● **Records supplied**
-=-=-=-=-

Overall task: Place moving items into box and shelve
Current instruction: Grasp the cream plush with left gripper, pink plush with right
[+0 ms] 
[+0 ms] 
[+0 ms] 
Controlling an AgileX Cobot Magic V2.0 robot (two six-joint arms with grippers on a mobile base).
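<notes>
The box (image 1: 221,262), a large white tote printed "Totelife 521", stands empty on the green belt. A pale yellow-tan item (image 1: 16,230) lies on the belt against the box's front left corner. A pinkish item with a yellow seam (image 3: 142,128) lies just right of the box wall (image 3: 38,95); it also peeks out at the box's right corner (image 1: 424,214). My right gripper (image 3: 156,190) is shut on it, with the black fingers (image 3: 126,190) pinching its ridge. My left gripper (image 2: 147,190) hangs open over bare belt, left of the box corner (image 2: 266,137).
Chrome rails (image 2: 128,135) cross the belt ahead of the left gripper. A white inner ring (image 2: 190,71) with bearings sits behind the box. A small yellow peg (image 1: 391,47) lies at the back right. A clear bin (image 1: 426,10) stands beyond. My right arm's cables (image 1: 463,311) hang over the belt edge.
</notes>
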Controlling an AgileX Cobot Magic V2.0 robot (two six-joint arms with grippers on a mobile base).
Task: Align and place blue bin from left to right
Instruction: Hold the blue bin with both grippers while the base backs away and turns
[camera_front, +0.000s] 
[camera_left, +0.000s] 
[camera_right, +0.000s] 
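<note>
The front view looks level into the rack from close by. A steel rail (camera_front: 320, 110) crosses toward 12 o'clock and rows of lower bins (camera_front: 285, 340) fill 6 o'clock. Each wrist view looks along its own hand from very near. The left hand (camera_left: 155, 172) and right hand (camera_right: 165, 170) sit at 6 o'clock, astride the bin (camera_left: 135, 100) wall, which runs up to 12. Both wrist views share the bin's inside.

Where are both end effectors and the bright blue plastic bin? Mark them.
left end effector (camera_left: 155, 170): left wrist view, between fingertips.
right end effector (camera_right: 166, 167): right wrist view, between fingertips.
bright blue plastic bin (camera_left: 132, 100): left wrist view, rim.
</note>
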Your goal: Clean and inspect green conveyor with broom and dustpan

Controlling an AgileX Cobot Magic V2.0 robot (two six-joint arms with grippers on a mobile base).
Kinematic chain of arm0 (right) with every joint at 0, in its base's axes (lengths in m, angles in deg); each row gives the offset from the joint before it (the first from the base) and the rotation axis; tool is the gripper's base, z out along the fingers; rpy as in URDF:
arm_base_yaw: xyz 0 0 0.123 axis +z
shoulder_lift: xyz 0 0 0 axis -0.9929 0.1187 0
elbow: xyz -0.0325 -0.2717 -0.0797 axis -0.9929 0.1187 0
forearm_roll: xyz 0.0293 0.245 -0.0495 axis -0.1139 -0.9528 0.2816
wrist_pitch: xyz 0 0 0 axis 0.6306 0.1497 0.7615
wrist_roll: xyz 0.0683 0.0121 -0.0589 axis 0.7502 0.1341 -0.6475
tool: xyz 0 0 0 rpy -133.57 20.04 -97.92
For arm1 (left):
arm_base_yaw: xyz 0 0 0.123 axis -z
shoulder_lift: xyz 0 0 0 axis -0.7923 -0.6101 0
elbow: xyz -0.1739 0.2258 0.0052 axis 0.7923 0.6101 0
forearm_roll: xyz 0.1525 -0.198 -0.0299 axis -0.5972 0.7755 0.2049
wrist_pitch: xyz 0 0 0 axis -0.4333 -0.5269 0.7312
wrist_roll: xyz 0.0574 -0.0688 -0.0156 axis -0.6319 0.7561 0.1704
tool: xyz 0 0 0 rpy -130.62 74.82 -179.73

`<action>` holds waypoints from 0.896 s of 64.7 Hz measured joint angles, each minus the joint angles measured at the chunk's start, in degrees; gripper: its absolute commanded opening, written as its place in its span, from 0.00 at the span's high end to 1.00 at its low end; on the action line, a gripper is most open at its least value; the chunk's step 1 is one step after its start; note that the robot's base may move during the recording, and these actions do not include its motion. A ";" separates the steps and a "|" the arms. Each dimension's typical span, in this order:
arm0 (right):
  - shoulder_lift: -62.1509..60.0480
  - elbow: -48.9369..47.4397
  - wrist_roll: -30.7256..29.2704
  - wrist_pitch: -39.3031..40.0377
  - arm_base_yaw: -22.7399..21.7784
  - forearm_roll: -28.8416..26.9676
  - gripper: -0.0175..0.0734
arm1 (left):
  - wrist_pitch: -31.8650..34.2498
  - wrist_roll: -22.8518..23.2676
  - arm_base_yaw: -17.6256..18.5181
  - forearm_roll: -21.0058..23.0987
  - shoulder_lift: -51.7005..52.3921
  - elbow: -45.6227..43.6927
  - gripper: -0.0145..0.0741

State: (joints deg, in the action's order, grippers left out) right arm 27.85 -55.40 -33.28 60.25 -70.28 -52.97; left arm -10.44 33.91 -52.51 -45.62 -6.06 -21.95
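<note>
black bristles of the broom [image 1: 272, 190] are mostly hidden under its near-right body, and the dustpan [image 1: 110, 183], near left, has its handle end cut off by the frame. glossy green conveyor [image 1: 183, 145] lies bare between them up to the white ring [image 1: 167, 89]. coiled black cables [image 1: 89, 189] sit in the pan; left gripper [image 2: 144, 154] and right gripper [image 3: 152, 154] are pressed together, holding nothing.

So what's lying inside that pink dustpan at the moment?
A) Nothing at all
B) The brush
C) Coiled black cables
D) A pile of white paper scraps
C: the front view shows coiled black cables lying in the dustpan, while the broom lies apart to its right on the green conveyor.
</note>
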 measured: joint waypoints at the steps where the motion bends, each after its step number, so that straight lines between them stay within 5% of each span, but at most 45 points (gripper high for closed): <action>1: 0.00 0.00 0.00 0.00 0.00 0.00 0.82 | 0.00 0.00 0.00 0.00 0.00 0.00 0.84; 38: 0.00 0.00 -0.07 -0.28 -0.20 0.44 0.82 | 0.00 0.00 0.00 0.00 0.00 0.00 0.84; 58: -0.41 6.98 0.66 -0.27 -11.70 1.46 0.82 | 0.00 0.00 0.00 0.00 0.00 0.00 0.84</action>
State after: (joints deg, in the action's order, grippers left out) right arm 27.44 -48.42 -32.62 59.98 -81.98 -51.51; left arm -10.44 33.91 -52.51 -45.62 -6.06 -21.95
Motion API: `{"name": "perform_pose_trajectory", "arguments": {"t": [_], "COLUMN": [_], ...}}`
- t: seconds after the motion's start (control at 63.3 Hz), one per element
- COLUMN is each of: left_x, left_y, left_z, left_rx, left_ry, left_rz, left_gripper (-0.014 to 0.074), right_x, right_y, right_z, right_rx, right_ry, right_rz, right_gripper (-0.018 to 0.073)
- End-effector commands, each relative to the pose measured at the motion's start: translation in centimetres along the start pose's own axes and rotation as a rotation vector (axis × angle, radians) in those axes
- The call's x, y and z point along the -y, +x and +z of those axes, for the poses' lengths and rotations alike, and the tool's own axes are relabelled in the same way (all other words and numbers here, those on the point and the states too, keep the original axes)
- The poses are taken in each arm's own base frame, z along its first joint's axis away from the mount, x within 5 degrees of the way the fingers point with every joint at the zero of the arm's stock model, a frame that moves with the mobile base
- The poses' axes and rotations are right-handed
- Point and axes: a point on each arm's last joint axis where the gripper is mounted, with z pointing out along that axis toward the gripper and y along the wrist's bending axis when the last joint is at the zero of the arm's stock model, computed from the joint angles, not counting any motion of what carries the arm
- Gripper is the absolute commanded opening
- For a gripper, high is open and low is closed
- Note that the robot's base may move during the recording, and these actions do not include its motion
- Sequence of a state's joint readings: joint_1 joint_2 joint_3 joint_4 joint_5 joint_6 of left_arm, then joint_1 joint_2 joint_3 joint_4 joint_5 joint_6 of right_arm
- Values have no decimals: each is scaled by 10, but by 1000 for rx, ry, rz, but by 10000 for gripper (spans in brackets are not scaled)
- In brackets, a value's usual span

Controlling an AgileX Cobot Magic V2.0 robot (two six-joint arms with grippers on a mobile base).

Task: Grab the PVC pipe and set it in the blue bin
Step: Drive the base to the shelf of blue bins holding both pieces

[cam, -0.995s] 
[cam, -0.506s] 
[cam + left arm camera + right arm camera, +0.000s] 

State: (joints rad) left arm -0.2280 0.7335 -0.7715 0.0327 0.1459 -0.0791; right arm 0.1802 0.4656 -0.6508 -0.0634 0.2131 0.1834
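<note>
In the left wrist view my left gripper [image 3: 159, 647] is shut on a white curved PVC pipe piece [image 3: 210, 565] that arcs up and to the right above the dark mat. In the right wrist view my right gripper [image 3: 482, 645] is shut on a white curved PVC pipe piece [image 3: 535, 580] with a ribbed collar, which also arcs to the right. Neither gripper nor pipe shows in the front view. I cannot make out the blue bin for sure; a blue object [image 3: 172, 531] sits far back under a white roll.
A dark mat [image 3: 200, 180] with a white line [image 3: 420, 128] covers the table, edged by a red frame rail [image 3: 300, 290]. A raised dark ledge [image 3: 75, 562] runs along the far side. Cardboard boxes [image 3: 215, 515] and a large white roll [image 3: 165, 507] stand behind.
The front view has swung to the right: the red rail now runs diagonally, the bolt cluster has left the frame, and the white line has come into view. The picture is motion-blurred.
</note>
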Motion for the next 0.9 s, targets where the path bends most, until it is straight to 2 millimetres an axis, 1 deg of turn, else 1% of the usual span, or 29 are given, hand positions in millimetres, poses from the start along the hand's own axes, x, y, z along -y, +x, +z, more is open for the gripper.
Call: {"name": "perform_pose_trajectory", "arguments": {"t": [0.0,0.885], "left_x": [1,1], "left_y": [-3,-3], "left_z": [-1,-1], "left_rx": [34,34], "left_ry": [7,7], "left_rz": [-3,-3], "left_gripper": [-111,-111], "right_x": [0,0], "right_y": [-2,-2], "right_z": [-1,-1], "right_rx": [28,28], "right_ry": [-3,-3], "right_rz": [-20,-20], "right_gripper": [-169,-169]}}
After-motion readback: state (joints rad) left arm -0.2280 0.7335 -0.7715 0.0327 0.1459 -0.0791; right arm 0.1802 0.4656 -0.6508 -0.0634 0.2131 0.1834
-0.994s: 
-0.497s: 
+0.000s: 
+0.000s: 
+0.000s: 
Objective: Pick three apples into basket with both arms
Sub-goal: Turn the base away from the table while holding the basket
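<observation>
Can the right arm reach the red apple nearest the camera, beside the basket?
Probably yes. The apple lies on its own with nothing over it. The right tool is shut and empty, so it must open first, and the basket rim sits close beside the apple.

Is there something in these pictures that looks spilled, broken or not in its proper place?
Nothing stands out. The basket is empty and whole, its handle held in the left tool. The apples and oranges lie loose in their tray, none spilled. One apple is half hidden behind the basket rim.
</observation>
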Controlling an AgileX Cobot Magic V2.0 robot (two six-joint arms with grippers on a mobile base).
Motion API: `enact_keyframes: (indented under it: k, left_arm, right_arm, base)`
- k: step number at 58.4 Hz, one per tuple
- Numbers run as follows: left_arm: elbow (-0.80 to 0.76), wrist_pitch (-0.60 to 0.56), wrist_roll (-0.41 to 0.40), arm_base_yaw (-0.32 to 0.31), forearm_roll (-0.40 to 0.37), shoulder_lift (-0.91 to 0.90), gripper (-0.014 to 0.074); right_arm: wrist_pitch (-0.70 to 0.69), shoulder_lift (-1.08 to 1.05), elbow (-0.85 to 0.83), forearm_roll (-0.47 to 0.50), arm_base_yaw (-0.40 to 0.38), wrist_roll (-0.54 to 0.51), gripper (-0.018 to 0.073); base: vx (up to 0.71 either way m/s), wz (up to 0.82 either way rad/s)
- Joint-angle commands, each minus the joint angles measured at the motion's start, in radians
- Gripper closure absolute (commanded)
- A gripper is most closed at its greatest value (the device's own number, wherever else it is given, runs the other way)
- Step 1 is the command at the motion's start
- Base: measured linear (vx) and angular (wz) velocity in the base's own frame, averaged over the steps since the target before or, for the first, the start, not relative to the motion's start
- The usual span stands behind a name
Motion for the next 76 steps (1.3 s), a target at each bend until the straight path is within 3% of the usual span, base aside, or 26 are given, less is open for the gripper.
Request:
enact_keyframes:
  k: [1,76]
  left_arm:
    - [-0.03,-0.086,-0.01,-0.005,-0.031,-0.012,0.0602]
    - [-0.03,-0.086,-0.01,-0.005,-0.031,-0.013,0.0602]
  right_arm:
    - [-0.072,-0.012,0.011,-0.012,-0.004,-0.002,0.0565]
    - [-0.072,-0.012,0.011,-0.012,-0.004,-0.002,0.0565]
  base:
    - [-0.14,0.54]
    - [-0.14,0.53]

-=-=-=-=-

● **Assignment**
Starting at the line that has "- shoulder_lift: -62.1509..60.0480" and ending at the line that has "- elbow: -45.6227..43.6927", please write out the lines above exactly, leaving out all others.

● **Solved exercise**
  - shoulder_lift: -62.1509..60.0480
  - elbow: -48.9369..47.4397
  - wrist_roll: -30.7256..29.2704
  - wrist_pitch: -39.3031..40.0377
  - arm_base_yaw: -22.7399..21.7784
  - forearm_roll: -28.8416..26.9676
  - gripper: -0.0175..0.0734
arm1 (left):
  - wrist_pitch: -31.8650..34.2498
  - wrist_roll: -22.8518..23.2676
  - arm_base_yaw: -17.6256..18.5181
  - forearm_roll: -21.0058..23.0987
  - shoulder_lift: -51.7005..52.3921
  - elbow: -45.6227..43.6927

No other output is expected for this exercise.